West News Wire: According to those familiar with the situation, oil continued to rise as the US and other major nations decided on a coordinated release of oil stocks following Russia’s invasion of Ukraine.

In New York, futures rose as much as 8%, trading above $103. Brent crude prices have risen beyond $105 a barrel. The International Energy Agency, which includes major industrialised users such as Japan and Germany, has agreed to release 60 million barrels from global reserves. Meanwhile, in the newest list of financial sanctions against Russia, the European Union is debating the expulsion of seven Russian banks from the SWIFT messaging system, including VTB Bank PJSC.

“You’re looking at a loss of 5 million barrels of Russian exports,” said Bob Yawger, director of Mizuho Securities’ futures section.

Wall Street banks including Goldman Sachs Group Inc., Morgan Stanley and JPMorgan Chase & Co. have boosted their oil price forecasts, anticipating possible supply disruptions. Consultant OilX said the probability of heavy disruption of seaborne Russian crude and products is growing, which could push prices above $150 a barrel.

A 60 million barrel release from strategic oil reserves would be equivalent to less than six days of Russian output, and traders are weighing the potential impact.
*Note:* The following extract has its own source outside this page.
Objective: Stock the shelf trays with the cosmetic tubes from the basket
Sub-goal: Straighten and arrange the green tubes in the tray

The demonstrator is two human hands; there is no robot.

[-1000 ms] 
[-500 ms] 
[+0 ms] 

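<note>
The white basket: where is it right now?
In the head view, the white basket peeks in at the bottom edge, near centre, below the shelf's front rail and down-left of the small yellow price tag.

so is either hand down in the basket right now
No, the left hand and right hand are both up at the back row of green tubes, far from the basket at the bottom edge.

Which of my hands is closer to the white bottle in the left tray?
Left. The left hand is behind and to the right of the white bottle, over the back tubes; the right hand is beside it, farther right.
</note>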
This release will mark the second from American crude reserves within a few months as soaring fuel costs become a growing political problem for U.S. President Joe Biden.
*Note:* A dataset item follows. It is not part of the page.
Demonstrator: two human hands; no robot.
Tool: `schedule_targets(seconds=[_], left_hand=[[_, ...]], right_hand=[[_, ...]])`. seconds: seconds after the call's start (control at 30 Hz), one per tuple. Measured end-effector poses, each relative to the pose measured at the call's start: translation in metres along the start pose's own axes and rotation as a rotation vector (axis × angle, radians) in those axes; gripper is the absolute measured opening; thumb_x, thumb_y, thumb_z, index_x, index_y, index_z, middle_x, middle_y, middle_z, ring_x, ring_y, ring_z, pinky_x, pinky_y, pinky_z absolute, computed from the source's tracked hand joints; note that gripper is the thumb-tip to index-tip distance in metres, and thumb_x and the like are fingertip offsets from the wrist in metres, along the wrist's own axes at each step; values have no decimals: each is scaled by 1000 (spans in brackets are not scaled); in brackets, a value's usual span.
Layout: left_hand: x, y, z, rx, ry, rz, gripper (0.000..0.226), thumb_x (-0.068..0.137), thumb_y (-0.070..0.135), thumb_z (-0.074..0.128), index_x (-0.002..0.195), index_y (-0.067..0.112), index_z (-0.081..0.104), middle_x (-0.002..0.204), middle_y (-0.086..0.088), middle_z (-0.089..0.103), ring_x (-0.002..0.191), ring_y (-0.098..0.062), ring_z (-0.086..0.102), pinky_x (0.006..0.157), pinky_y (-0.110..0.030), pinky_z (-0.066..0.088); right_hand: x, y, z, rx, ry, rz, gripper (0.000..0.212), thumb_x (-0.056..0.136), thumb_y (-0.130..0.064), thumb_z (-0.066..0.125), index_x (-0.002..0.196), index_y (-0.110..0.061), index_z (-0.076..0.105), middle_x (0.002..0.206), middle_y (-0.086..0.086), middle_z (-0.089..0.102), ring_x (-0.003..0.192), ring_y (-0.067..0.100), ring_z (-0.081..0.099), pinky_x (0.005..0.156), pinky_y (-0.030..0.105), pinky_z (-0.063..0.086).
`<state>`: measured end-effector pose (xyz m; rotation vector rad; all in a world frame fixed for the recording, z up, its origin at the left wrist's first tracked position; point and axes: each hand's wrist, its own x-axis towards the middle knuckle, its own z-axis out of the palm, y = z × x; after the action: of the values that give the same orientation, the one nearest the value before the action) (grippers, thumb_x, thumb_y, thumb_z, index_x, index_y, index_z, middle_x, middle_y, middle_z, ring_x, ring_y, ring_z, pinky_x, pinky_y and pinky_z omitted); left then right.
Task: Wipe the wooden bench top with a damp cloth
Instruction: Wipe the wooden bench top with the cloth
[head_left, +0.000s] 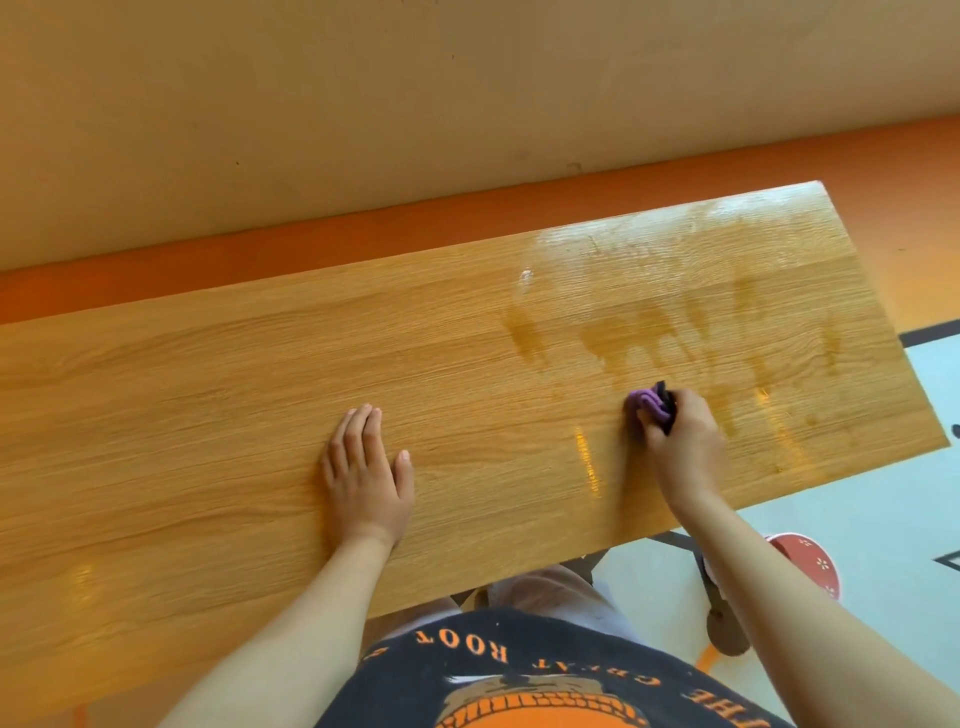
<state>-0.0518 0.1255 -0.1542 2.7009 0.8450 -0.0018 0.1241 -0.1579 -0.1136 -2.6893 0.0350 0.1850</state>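
Observation:
A long wooden bench top (218, 395) runs from lower left to upper right across the view. Its right part shows wet streaks and a shine. My right hand (680, 441) grips a bunched purple and dark cloth (649, 402) and holds it against the wood at the edge of the wet patch. My left hand (363, 473) rests flat on the dry middle of the bench, fingers straight and pointing away from me.
A beige wall with an orange base strip (311, 234) runs along the far side of the bench. Pale floor shows at the right, with a red round object (810, 564) and a dark metal bench leg (711, 587) below the bench's near edge.

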Motion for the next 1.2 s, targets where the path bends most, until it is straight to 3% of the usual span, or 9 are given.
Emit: schedule_targets(seconds=[0.2, 0.37, 0.5, 0.67, 0.87, 1.1, 1.2], left_hand=[[0, 1, 0, 14, -15, -9, 61, 87, 37, 37, 139, 6, 40, 146, -11, 41, 137, -29, 31, 112, -45, 21], [-1, 2, -2, 32, -19, -13, 61, 87, 36, 36, 141, 7, 37, 147, -10, 39, 139, -27, 29, 113, -42, 18], [-1, 2, -2, 26, -14, -21, 61, 86, 37, 37, 139, 7, 40, 146, -10, 41, 138, -28, 31, 112, -44, 21], [-1, 3, -1, 25, -11, -28, 60, 87, 38, 36, 138, 8, 41, 145, -10, 42, 137, -28, 32, 111, -45, 23], [0, 3, -1, 25, 9, -22, 59, 87, 37, 37, 137, 7, 43, 144, -10, 43, 135, -30, 35, 109, -45, 25], [0, 6, 0, 37, 31, -29, 59, 84, 34, 41, 136, 6, 44, 142, -11, 44, 133, -31, 36, 109, -44, 25], [0, 6, -1, 45, 37, -28, 60, 83, 33, 42, 136, 6, 44, 143, -11, 44, 134, -31, 36, 110, -44, 24]], right_hand=[[-42, -83, 48, 83, -217, -343, 24, 86, -32, 64, 98, -13, 57, 94, 1, 59, 82, 17, 53, 64, 27, 36], [-45, -129, 71, 95, -331, -521, 33, 86, -41, 60, 102, -12, 57, 99, 4, 59, 91, 22, 54, 65, 37, 48], [-14, -102, 55, 149, -285, -444, 25, 84, -31, 64, 98, -13, 58, 97, 4, 60, 91, 24, 55, 69, 36, 45], [34, -29, 14, 142, -121, -196, 23, 82, -21, 66, 102, -11, 59, 98, 9, 62, 90, 28, 58, 72, 33, 41], [47, -1, -5, 115, 5, 33, 23, 86, -23, 64, 103, -8, 58, 102, 14, 62, 94, 32, 57, 74, 31, 37], [-15, -95, 55, 195, -286, -445, 27, 87, -36, 62, 99, -12, 57, 93, 5, 57, 84, 25, 54, 63, 32, 41], [-17, -120, 67, 176, -351, -565, 33, 87, -42, 59, 100, -12, 58, 93, 5, 57, 85, 25, 54, 60, 35, 45]])
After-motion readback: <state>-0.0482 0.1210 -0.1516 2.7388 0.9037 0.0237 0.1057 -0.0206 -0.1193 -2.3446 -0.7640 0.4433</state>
The invasion of Ukraine has upended commodity markets from oil to natural gas and wheat, piling inflationary pressure on governments. While the U.S. and Europe have so far stopped short of imposing sanctions directly on Russian commodities, the trade in those raw materials is seizing up as banks pull financing and shipping costs surge. Russia is the world’s third-biggest oil producer and, along with Saudi Arabia, an influential member of the OPEC+ alliance.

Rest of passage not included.